Blue Shade has been available on my 7-inch Fire since the latest OS update. Frankly, it makes little difference to readability that I can see. You're basically getting a sepia effect from it, and it's perfectly easy to get that effect anyway with the Kindle ereader app - as well as most other third-party reader apps you might use for EPUBs, etc.


----------



## Ann in Arlington (Oct 27, 2008)

Paul StJohn Mackintosh said:


> Blue Shade has been available on my 7-inch Fire since the latest OS update. Frankly, it makes little difference to readability that I can see. You're basically getting a sepia effect from it, and it's perfectly easy to get that effect anyway with the Kindle ereader app - as well as most other third-party reader apps you might use for EPUBs, etc.


The value of blue shade is that it puts that sepia effect on ANYTHING you're looking at on the Fire. The sepia color scheme is nice for reading in the kindle app, but isn't available for reading from web pages, or email, etc.


----------



## The Hooded Claw (Oct 12, 2009)

http://money.cnn.com/2016/01/11/technology/apple-ios-night-mode/index.html?iid=ob_homepage_tech_pool&iid=obnetwork

Apple appears to be adding a similar "night mode" or the next iOS update. Apparently this will work on existing iThings, not just new ones. This implies that Amazon could make a similar addition to older Fire tablets. Or so I assume. Of course this is just my assumption based on the news report, not an announcement from Apple


----------



## Ann in Arlington (Oct 27, 2008)

I think the Blue Shade thing did come as an update to already purchased Fires AFTER they announced it with the Fire8 "Reader Edition".  I've not seen it on my previous generation HDX so far, though.


----------



## The Hooded Claw (Oct 12, 2009)

Ann in Arlington said:


> I think the Blue Shade thing did come as an update to already purchased Fires AFTER they announced it with the Fire8 "Reader Edition". I've not seen it on my previous generation HDX so far, though.


Ooh, I didn't realize that. So I need to check the menus on my HDX?


----------



## Ann in Arlington (Oct 27, 2008)

The Hooded Claw said:


> Ooh, I didn't realize that. So I need to check the menus on my HDX?


Well, as I said, I've not seen it on my HDX.

Thing is, the interface is very different . . . . no carousel, and the menus that drops down when you swipe from the top is box shaped vs just a bar. That's where the Blue Shade setting is.

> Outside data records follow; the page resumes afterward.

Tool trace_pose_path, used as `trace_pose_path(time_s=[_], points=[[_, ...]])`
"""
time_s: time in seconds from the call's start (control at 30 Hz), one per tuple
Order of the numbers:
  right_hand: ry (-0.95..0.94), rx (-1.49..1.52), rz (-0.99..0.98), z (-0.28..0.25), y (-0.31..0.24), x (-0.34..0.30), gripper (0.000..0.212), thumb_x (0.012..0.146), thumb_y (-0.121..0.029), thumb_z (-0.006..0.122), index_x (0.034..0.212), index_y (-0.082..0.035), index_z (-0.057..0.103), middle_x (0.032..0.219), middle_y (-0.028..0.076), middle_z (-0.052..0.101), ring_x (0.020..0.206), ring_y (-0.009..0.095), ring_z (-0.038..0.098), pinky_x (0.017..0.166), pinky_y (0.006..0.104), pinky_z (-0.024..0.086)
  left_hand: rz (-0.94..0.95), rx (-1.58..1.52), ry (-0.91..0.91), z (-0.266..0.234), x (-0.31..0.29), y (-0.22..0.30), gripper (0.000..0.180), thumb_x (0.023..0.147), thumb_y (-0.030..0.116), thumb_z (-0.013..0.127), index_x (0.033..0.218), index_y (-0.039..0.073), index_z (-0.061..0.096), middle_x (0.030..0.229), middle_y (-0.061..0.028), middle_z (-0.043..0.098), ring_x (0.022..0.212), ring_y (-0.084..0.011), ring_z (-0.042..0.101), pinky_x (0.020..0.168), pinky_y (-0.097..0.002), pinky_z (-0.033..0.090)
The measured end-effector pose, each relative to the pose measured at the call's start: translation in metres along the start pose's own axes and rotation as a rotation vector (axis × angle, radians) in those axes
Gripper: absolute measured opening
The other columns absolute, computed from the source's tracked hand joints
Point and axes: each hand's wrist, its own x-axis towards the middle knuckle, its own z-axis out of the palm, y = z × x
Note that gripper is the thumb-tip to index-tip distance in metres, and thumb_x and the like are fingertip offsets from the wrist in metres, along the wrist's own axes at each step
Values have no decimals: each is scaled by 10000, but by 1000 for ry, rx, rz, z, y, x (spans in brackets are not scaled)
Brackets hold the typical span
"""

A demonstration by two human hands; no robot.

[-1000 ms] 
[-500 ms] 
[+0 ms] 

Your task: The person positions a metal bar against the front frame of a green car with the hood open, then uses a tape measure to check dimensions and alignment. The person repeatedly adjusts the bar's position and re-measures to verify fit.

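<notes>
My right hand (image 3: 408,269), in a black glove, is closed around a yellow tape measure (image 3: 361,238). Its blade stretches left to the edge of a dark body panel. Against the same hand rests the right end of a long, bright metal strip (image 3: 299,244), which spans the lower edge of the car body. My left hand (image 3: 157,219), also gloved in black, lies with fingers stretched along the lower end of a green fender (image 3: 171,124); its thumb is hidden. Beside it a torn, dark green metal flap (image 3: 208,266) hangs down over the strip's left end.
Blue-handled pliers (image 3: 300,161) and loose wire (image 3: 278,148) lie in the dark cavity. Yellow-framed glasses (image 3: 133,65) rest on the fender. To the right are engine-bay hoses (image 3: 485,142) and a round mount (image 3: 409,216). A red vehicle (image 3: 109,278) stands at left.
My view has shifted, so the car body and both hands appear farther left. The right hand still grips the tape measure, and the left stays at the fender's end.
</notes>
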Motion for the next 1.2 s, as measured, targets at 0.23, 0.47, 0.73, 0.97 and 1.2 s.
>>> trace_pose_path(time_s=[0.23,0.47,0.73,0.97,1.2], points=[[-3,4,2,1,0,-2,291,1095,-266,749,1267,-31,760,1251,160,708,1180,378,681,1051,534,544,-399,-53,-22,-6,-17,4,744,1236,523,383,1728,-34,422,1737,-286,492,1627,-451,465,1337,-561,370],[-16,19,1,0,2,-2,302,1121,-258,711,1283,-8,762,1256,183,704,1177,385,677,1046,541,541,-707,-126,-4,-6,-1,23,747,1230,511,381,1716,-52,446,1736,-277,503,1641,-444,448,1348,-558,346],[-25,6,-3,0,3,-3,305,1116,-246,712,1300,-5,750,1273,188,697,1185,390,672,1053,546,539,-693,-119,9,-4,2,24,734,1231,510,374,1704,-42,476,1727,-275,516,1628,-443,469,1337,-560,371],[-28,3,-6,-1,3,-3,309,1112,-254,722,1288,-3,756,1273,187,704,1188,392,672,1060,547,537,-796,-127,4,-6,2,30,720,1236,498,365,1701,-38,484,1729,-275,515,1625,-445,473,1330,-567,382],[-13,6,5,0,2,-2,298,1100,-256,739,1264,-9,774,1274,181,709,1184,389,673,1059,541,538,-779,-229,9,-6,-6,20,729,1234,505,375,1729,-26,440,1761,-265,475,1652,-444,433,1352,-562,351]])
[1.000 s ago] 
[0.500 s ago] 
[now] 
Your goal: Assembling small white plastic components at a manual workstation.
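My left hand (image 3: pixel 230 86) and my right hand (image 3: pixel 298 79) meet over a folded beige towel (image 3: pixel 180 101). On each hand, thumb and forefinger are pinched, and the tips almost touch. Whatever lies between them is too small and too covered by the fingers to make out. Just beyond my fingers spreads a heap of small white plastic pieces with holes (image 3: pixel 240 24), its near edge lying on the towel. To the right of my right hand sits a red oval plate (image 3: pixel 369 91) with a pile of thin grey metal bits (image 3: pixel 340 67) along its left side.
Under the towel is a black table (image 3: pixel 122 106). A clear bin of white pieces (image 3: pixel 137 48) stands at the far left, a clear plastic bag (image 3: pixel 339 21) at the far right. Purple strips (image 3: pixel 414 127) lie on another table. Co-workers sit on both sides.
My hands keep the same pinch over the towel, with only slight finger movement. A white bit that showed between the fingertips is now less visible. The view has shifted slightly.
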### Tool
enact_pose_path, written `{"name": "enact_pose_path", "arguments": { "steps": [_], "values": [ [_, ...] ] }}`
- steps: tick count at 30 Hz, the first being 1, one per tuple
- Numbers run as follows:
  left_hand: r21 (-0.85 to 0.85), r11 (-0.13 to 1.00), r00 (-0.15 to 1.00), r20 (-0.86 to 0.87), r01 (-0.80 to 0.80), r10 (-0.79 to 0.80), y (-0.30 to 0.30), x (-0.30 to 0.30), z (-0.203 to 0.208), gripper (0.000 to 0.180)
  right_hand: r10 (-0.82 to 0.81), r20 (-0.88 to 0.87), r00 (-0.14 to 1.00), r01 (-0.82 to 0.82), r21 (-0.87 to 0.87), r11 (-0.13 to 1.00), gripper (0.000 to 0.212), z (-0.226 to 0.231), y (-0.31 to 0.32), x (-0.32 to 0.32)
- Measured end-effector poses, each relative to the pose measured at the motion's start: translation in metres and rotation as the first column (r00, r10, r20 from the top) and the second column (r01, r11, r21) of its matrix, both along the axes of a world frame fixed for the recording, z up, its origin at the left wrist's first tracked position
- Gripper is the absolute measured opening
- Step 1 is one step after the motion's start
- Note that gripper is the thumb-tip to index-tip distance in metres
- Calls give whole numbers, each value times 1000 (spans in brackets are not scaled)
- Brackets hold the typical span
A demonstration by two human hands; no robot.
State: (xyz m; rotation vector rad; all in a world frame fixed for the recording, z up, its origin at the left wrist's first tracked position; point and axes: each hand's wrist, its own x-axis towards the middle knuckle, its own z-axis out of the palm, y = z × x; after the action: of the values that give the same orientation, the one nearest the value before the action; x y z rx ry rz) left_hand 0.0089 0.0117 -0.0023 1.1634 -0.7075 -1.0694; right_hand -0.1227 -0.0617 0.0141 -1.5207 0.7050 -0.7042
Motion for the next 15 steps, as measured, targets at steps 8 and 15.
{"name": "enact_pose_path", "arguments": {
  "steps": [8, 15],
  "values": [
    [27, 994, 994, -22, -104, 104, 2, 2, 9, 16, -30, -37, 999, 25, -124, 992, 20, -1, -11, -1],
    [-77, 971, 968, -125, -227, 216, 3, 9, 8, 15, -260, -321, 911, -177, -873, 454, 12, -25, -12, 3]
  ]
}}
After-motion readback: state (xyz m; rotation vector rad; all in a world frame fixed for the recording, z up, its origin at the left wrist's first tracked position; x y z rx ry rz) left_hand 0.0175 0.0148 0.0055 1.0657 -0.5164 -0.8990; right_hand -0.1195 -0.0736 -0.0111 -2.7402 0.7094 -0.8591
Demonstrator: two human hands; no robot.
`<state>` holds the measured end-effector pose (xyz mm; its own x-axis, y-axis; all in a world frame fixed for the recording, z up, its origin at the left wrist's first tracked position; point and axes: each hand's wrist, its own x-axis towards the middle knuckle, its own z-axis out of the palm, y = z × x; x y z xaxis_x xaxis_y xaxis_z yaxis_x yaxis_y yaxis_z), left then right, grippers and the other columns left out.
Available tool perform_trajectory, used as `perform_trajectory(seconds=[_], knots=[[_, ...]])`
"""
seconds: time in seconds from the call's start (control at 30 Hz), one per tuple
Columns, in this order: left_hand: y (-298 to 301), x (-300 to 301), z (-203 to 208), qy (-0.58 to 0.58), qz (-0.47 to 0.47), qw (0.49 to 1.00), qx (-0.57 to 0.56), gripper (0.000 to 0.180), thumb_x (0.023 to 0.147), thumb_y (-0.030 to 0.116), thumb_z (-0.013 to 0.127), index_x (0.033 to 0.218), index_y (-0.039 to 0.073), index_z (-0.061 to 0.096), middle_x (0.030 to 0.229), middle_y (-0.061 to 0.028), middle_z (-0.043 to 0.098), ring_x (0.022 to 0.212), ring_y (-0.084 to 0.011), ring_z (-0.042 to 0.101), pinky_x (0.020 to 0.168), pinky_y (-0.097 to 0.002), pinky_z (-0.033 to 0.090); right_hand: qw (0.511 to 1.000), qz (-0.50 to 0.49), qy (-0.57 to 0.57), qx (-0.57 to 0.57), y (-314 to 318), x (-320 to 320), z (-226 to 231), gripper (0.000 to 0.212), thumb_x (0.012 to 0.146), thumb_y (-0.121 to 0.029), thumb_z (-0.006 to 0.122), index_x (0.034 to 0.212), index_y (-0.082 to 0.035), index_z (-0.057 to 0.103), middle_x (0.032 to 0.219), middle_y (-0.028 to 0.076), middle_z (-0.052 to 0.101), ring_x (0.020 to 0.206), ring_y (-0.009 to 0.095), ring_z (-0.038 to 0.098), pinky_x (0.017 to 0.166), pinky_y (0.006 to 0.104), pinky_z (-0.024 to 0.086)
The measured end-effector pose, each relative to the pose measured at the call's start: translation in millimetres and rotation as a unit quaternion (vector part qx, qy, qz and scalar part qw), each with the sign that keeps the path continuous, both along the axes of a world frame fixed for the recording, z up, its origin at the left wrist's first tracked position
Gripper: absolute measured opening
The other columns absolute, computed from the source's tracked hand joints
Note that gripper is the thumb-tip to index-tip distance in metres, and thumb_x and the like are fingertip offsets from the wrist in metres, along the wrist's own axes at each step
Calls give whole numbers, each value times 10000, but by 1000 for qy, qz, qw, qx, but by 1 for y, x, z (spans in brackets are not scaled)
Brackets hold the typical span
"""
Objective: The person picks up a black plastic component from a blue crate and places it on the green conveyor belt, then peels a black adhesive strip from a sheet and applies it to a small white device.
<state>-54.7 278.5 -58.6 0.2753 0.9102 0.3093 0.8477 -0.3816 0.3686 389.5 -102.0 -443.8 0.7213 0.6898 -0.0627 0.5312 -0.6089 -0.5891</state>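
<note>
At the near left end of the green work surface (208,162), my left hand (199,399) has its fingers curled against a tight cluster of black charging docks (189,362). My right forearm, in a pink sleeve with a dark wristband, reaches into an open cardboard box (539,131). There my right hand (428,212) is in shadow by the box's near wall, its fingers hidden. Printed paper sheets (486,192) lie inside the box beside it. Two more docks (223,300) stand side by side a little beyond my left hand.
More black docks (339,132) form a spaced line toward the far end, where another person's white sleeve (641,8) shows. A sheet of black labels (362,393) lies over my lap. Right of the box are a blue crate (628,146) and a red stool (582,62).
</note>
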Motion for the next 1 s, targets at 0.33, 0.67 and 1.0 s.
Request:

My HDX, fwiw, is at 4.5.5. The HD8 is 5.1.1 . . . so, that's a whole 'nother iteration. Still, given that the hardware on the HDX is, in some ways, more advanced than on the HD8, it does seem like it would be able to run the 5.x.x. level OS.


----------



## SusieQ (Feb 18, 2009)

I had gotten a notification that my HDX would be getting an update, then a message that that was sent in error. I will be very disappointed if these top of the line tablets stop getting updates & support.

Susie


----------



## Ann in Arlington (Oct 27, 2008)

I suspect they are working on an update that will possibly update the OS -- i.e. no more carousel -- but at least add Blue Shade. But that update isn't ready yet and and the notice was prematurely sent by mistake.


----------



## Chad Winters (Oct 28, 2008)

my new glasses supposedly have an anti-reflective coating that also has the blue filter for reading screens


----------



## Ann in Arlington (Oct 27, 2008)

I wear readers and recently got a pair with a rose tint . . . . makes a real difference with a computer screen . . .


----------



## luvmykindle3 (Dec 5, 2010)

I just got an update on my fire 6, so now I have the blue shade feather . It seems pretty cool, haven't tried it at night yet!! 


Sent from my iPhone using Tapatalk


----------